Brent Woodcox, special counsel at the General Assembly, drew that comparison during a panel discussion on gerrymandering at Campbell Law Review’s annual symposium last week. And there’s a lot of truth in it. Each decade, new legislative maps are drawn using census data to apportion voters into districts with roughly equal populations. These new maps are invariably challenged with a surge of litigation in state and federal courts, with challengers typically claiming that the map-drawers have improperly considered race or partisan advantage.
And with each round of litigation, courts craft new (and often opaque) standards. Or they attempt to make sense of previously crafted (and often opaque) standards. Or they punt on the issue altogether. Rarely do courts resolve even the most basic legal issues in a lasting way. After decades of litigation, the redistricting waters are muddier than ever and getting worse. So the symposium panelists, and many others, have reasonably concluded that we need clearer rules.
But that conclusion has a fundamental flaw: crystal-clear rules mean nothing when they are read inconsistently. The rules themselves aren’t the problem. The courts are.
The recent litigation over “extreme” partisan gerrymandering illustrates this issue well. For the better part of two decades, Stephenson v. Bartlett, 355 N.C. 354 (2002), was the cornerstone of redistricting jurisprudence in North Carolina. In that case, the Supreme Court of North Carolina took a deep dive into our state constitution and federal law to harmonize state and federal redistricting rules. In doing so, the Court set the ground rules for redistricting.
Most importantly, for this discussion, the Court concluded that it was, in fact, legal to draw the maps to favor one party or another. “The General Assembly may consider partisan advantage . . . in the application of its discretionary redistricting decisions” as long as it complied with the nine-part test set out by the opinion. If a supermajority of Democrats or Republicans arose from the new maps, so be it.
The Supreme Court of North Carolina echoed that conclusion twelve years later in Dickson v. Rucho, 367 N.C. 542, (2014). “The Supreme Court of the United States has recognized that compliance with federal law, incumbency protection, and partisan advantage are all legitimate governmental interests.” And when the case came back before the Supreme Court of North Carolina a year later, the Court said exactly the same thing.
In sum, the plainly settled law was that the legislature could maximize partisan advantage so long as the maps complied with the Stephenson test. On this point, Stephenson was unambiguous.
But in 2019, the three-judge panel in Common Cause v. Lewis threw that settled rule out the window.
The Common Cause panel found, for the first time in history, that “extreme” partisan gerrymandering violated the state constitution. The key provision in that case, according to the panel, was the “Free Elections clause” in Article I, Section 10, which reads, “All elections shall be free.”
That provision has been in our constitution, in some form, since 1776. The first iteration declared, “That elections of members, to serve as Representatives in General Assembly, ought to be free.” The practice of drawing maps to achieve partisan advantage was well-known then—though it would be decades before it was labeled “gerrymandering.”
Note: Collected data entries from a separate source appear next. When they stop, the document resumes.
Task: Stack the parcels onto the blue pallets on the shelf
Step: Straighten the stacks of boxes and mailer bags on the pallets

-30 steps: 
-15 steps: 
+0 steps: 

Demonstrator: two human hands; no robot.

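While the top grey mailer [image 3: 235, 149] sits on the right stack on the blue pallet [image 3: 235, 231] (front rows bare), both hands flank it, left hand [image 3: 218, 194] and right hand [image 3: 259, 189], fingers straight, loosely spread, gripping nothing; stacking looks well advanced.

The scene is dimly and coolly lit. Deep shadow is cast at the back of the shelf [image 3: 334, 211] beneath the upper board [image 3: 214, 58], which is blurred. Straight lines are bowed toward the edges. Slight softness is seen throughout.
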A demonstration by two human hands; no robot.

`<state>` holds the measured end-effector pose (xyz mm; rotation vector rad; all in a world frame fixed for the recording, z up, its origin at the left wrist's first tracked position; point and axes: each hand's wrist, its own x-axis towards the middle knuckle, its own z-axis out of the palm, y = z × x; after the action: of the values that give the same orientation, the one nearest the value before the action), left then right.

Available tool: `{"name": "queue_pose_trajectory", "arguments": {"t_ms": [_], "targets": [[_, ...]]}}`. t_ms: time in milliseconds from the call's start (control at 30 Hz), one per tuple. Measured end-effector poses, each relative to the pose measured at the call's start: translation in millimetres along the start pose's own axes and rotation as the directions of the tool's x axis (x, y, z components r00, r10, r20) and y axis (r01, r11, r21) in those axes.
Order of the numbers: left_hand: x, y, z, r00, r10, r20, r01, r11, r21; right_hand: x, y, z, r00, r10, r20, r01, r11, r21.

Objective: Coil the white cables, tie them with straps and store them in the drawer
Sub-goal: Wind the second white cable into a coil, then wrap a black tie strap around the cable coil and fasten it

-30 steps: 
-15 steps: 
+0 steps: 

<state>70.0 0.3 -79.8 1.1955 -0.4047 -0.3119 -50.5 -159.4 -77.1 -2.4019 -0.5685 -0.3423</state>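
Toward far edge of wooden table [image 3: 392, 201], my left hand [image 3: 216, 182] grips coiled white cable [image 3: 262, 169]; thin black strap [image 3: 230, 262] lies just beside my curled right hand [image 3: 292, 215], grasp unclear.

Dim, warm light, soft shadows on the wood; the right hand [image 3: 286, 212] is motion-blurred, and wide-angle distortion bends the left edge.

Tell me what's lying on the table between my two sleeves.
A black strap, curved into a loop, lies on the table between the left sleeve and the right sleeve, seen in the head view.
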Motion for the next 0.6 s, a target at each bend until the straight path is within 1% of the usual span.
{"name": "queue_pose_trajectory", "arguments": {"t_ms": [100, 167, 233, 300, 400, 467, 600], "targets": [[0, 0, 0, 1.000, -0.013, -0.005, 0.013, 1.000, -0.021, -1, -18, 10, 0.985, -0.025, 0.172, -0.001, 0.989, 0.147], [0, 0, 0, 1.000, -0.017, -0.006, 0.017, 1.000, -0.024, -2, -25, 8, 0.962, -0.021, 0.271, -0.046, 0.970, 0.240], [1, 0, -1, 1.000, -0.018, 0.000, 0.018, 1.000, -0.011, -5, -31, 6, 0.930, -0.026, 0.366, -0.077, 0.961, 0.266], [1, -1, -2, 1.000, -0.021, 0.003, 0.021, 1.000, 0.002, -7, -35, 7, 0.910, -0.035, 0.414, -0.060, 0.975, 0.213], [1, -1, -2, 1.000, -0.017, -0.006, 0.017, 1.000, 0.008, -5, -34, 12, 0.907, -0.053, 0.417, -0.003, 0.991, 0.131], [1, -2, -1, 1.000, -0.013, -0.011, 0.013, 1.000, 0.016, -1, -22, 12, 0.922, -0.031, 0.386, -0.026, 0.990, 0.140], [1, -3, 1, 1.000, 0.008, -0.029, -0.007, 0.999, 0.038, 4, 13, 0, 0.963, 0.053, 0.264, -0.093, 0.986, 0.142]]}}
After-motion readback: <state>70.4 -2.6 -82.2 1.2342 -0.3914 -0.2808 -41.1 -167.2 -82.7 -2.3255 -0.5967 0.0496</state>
The Free Elections clause was still part of our state constitution in 2002 when the Stephenson Court handed down its opinion affirming the legality (if not the wisdom) of drawing maps for partisan advantage. And yet, in 2019, the 243-year old Free Elections clause became exactly the white knight the courts needed to declare “extreme” partisan gerrymandering an illegal practice.
This is a truly remarkable reversal. In 2015, partisan advantage was a “legitimate governmental interest” in drawing maps. In 2019, without any changes to the underlying law, the practice became illegal.
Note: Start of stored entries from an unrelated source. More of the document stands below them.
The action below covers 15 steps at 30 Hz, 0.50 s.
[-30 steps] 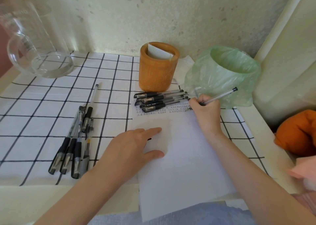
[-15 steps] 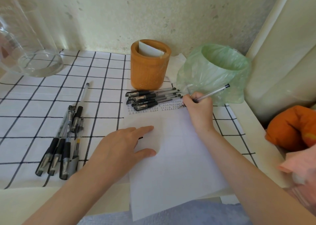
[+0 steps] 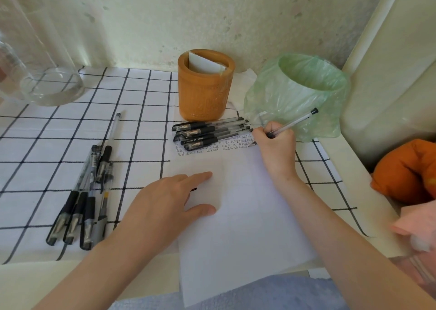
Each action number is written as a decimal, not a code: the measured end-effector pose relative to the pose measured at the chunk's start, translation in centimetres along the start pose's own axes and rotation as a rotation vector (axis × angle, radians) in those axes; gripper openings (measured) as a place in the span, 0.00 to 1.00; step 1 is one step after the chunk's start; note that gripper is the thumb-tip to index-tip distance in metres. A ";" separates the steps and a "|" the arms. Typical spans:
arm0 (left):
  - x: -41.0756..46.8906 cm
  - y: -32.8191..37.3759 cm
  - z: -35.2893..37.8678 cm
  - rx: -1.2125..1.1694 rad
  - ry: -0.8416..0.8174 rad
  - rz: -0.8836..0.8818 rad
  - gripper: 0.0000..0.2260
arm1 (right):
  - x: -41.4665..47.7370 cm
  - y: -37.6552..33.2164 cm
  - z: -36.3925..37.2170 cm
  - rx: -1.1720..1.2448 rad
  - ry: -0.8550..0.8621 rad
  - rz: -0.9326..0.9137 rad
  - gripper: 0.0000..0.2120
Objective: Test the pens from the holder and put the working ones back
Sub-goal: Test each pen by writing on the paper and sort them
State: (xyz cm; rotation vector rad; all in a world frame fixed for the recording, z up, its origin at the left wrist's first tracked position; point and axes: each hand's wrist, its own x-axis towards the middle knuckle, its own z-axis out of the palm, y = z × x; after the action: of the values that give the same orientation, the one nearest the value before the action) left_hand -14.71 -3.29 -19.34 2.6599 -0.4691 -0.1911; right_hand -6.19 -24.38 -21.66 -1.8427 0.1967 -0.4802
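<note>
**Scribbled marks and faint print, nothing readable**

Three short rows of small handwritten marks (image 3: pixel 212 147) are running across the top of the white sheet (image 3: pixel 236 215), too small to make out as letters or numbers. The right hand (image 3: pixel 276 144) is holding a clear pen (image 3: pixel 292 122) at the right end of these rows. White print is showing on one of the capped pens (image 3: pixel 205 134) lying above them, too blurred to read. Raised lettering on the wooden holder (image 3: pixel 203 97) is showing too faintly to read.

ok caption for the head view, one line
Testing a pen: right hand writes on the paper, left hand presses it flat
</note>
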 end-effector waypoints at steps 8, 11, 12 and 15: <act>0.1 0.1 0.0 -0.009 -0.003 -0.011 0.26 | 0.2 0.2 0.0 0.008 0.069 0.010 0.14; 0.1 0.0 0.0 -0.013 -0.004 -0.006 0.26 | 0.1 0.1 0.0 -0.008 0.072 0.006 0.14; 0.1 0.0 0.0 -0.019 -0.003 -0.005 0.26 | 0.1 0.1 0.0 -0.012 0.070 0.004 0.14; 0.1 0.0 0.1 -0.025 -0.004 -0.001 0.26 | 0.1 0.0 0.0 -0.021 0.067 0.004 0.15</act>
State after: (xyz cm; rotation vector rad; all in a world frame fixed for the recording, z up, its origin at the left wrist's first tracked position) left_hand -14.66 -3.35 -19.40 2.6358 -0.4632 -0.2015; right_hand -6.07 -24.39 -21.70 -1.8477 0.2515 -0.5400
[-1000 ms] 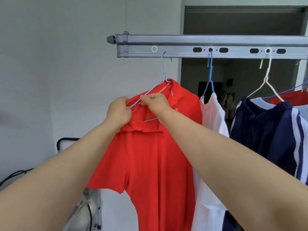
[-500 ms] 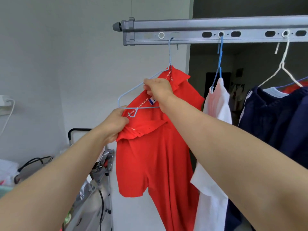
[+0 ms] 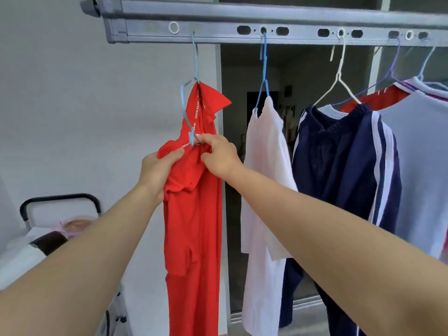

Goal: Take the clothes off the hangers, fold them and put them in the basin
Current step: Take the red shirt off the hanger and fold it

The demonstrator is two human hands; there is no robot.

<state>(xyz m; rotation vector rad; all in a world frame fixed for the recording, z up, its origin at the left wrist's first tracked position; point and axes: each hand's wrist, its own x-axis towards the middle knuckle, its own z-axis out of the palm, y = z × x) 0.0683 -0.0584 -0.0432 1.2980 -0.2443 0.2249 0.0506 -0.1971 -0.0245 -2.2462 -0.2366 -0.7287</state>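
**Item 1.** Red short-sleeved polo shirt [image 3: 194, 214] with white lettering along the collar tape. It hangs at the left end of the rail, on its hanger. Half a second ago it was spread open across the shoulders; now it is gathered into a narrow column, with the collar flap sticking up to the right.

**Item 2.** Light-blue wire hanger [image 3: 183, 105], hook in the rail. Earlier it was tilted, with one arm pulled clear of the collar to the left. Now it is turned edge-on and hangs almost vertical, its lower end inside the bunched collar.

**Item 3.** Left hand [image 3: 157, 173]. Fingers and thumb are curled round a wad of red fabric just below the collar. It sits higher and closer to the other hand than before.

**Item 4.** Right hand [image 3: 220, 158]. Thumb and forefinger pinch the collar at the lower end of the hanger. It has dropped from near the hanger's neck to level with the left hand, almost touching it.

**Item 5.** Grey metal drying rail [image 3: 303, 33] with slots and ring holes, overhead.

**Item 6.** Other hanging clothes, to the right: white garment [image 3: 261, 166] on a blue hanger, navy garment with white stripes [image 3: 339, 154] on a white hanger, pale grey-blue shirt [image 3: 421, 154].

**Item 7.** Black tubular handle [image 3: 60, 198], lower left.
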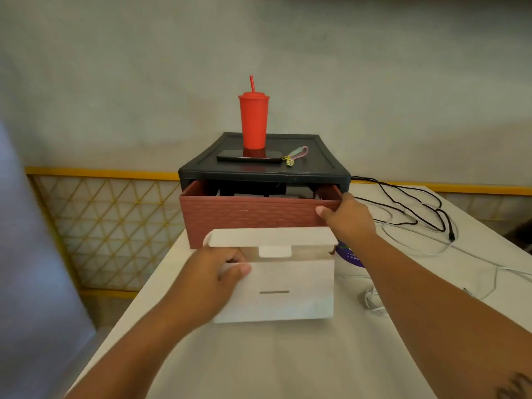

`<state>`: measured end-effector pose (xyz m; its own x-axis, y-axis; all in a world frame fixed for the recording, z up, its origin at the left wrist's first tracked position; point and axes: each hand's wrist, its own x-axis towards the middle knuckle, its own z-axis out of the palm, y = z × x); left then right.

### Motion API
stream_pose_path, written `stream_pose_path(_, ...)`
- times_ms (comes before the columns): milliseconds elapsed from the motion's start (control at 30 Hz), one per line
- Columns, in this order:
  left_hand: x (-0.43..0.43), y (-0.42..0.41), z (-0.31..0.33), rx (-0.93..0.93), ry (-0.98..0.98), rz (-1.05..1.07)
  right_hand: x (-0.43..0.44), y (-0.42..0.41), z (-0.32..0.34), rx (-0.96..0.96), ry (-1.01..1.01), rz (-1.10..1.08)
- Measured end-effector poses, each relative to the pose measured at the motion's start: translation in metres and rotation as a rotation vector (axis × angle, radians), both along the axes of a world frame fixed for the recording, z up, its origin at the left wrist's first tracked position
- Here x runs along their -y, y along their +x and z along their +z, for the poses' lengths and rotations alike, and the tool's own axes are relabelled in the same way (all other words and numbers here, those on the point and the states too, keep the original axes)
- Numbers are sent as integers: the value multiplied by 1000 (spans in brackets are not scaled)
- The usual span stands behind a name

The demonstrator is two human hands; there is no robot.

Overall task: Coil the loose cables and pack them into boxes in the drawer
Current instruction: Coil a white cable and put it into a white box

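White cardboard, a flat box (288,289) with its lid flap standing up, lies in the middle of the frame on the pale tabletop (259,355), just in front of the drawer (247,223). The left hand (213,280) grips the box at its left edge: the thumb lies on the upper face and the fingers (230,259) curl in under the raised flap.

The reddish-brown drawer, woven in pattern, stands pulled partway out of a black drawer unit (259,174). The right hand (348,217) holds the drawer's right front corner, thumb on the front face and the other digits hooked over the rim. Pale shapes show inside the drawer, too dim to name.

The loose cables lie at the right of the frame, apart from both hands. A black cable (414,205) trails in loops from behind the unit, and a white cable (371,303) runs below it, with a small bunch near the box's lower right corner. A purple disc (349,256) peeks out between the box and the right forearm.

On top of the unit stand a red tumbler (254,122) with a straw, a dark phone (249,156) and a small keyring (296,155) on a strap. A yellow-framed lattice panel (109,226) fills the left middle.
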<state>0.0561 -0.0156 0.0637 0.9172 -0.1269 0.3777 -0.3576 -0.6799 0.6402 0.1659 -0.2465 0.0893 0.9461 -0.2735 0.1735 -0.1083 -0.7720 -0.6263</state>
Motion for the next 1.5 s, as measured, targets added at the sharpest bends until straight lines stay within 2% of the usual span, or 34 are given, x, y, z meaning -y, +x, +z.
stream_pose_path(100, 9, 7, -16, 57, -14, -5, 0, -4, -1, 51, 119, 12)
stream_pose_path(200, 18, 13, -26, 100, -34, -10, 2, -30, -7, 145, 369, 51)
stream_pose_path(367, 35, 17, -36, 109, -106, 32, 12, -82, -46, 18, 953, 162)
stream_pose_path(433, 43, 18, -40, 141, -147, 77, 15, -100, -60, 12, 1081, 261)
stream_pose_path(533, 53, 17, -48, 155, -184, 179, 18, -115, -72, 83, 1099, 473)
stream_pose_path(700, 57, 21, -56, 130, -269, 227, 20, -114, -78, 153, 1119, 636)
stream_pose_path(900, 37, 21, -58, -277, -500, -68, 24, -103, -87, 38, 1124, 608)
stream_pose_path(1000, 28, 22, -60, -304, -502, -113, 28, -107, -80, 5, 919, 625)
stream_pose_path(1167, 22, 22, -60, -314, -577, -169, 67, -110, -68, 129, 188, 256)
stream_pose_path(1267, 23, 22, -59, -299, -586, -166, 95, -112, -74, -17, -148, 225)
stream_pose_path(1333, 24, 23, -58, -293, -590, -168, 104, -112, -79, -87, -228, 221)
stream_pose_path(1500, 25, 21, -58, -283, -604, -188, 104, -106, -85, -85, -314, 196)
And that brings us back to the flaw in concluding that “clear rules” will fix our redistricting issues. What good are clear rules when the courts are wildly inconsistent? How can we rely on a new constitutional provision to fix the problem when existing provisions are read in diametrically opposite ways from case to case?
An astute reader might point out that Common Cause didn’t reject all partisan gerrymandering, just “extreme” partisan gerrymandering. But this argument ignores the state and federal precedent identifying partisan advantage as a “legitimate governmental interest.” As such, the degree to which the General Assembly prioritizes partisan advantage is irrelevant so long as the Stephenson test is satisfied. Whether the partisan gerrymandering is extreme or slight, severe or modest, acute or infinitesimal matters not to the Constitution of North Carolina
The courts’ willingness to completely reverse course on this issue is troubling. With all due respect to proponents of redistricting reform, new rules will not rein in a judiciary that frequently moves the target and occasionally reverses course. New rules will only provide new battlegrounds for endless litigation.
And more litigation is the absolute last thing we need.